Wired for Efficiency

Reg Penner, center director and chemistry professor, uses another approach to solar energy. His group is investigating ultra-long nanowire arrays that will absorb sunlight on one
side and produce electricity through direct thermal-to-electrical energy conversion. These nanowires utilize the longer rays of the spectrum,generating a voltage spontaneously
when they’re heated at one end.
 
Although these materials are in use now, they are extremely inefficient, Penner says. Research indicates, however, that if the materials can be formed into wires that are less than
10 nm in diameter, efficiency can be increased enormously, a goal his group is pursuing.

Current testing shows bismuth telluride and lead telluride are the most viable materials. “You have to choose a material that can be efficient at 200 degrees Celsius,” says Penner. “Forming
it into nanowires should make it orders-of-magnitude more efficient.”

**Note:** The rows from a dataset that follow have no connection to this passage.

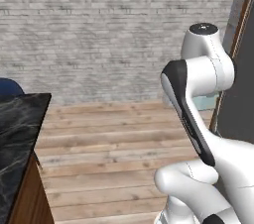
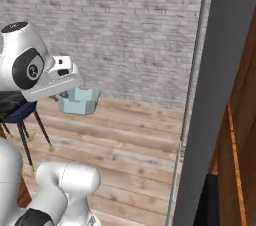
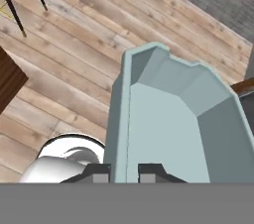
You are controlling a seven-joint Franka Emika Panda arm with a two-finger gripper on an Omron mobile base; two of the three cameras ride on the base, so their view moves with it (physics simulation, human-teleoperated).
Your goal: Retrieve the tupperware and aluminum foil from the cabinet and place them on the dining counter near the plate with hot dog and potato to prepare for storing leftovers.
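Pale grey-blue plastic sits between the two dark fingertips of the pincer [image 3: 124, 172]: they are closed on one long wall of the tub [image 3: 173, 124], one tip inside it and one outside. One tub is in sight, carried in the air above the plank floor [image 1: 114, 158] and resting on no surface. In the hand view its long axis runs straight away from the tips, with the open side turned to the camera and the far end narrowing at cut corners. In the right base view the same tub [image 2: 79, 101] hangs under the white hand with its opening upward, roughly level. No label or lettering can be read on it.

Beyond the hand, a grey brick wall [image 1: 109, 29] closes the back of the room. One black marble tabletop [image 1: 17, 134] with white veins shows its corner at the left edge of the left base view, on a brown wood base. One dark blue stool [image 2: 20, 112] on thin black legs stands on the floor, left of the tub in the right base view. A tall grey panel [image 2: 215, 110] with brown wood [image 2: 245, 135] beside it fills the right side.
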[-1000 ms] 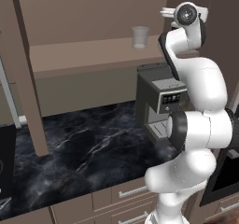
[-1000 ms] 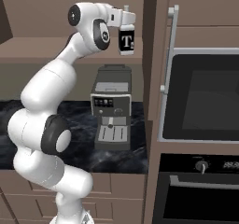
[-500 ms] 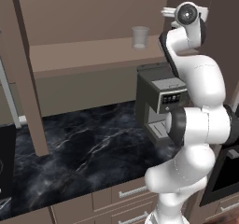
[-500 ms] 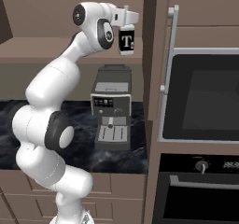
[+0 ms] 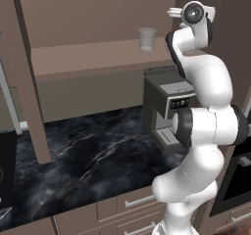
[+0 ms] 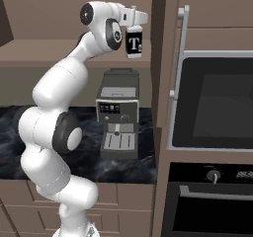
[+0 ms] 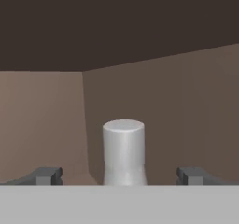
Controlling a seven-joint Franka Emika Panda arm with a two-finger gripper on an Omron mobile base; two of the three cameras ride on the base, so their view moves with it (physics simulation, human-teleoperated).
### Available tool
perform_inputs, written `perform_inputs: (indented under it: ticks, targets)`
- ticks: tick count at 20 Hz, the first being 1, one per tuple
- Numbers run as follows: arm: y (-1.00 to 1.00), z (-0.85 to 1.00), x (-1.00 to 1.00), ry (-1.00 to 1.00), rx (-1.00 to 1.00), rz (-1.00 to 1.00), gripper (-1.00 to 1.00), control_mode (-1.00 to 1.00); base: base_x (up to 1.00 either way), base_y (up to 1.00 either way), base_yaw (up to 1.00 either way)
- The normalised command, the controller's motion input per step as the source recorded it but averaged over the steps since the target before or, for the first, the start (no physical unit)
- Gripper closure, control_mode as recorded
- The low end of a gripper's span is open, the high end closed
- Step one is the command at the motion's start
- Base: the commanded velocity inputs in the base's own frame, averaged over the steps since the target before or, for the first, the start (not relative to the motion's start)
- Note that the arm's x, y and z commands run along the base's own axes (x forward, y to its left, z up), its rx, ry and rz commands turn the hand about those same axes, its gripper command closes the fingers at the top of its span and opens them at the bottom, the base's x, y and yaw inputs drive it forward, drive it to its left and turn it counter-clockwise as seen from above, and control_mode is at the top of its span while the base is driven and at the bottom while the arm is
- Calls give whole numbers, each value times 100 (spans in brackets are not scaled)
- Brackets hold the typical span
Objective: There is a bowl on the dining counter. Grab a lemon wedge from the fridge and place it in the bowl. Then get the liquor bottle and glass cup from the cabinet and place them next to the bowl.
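Little movement is noted against the earlier frames: the arm is held at the same raised reach into the cabinet, and the fingers have only just begun to ease inward from full spread.

Nearest, in the hand view, the hand (image 7: 119, 175) is seen spread wide, its two dark tips standing well clear on either side of the liquor bottle (image 7: 123, 150); nothing is pinched yet. The bottle is seen upright, centred between the tips, close to the back corner of the cabinet. From the right base view the bottle (image 6: 134, 42), dark with a white label, is seen just under the wrist, on the shelf (image 6: 44, 62) beside the tall oven column (image 6: 212, 102).

Judged step: closing on the bottle. A square, level squeeze on the body below the cap is advised, with the tips kept equally apart from it so it is not pushed over. A straight lift is then called for before withdrawal, since the cabinet wall stands near.

Below, the coffee machine (image 5: 169, 106) is seen on the dark marble surface (image 5: 93, 160); it should be cleared on the way out. Farther along the shelf the glass cup (image 5: 147, 38) is seen upright, untouched, well apart from the hand.
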Motion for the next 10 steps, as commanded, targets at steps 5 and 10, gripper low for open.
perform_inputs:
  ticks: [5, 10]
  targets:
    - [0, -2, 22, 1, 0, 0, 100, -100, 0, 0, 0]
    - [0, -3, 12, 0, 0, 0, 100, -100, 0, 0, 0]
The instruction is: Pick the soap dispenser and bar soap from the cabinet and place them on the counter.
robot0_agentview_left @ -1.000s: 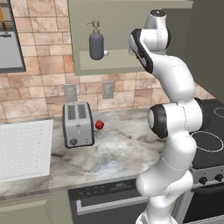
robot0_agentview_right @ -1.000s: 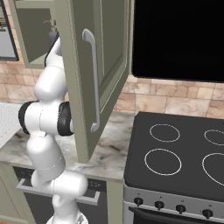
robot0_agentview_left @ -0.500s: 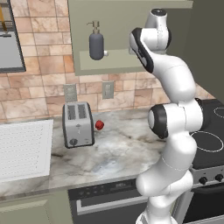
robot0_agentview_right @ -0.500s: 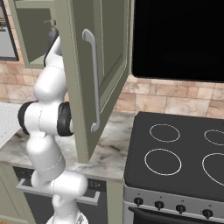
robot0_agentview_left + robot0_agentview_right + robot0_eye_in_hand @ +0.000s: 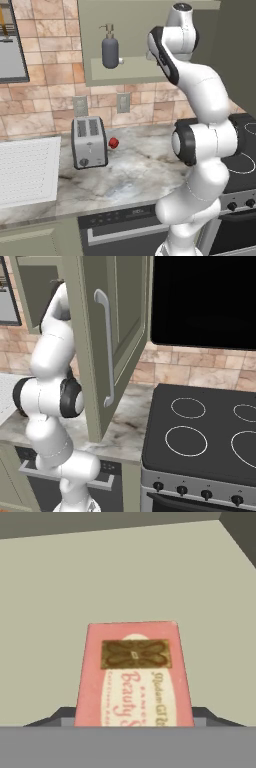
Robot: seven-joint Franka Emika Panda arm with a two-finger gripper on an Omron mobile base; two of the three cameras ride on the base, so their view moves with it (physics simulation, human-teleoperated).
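Bar soap: pink block, lower centre of the hand view, lying on the cabinet floor; the fingers flank it, but whether they pinch it cannot be told. Soap dispenser: upper centre of the left base view, on the cabinet shelf. Below: toaster, red ball, counter. Open cabinet door hides the arm's upper part in the right base view.

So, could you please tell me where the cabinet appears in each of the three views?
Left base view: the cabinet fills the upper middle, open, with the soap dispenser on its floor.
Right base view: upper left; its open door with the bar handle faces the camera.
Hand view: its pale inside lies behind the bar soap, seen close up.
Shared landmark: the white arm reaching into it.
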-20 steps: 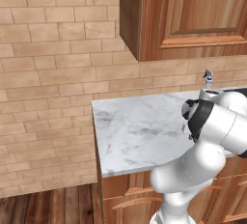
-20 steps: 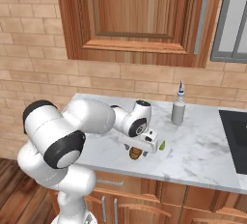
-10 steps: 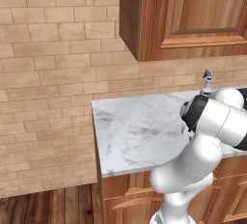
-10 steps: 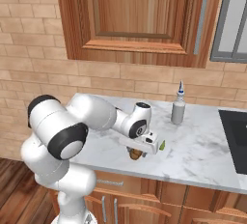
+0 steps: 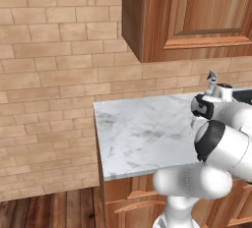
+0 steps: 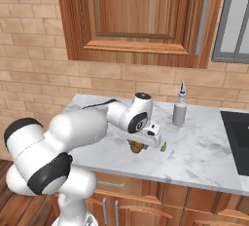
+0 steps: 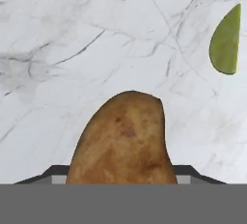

Fabrication is tricky. Thousands of the nanowires, each only 10-50 nm in width and millimeters in length, must be fashioned into a device. “The nanowires are very small and fragile,
and very, very long,” Penner says, “and we don’t want them to be in thermal contact with any surface because the thermal gradient needed to generate electricity will leak into the surface if
the nanowires touch it.”

So his research group developed and patented a process called “lithographically patterned nanowireelectrodeposition,” which allows the nanowires to be suspended across air gaps as they are deposited on
photoresist-covered glass wafers.

The devices could stand alone or be used in combination with photovoltaics, says Penner; both ideas will be evaluated.

Consumer devices could be a number of years down the road, but Law and Penner are taking their research one step at a time. “We’re just trying to figure out what works,” Penner says.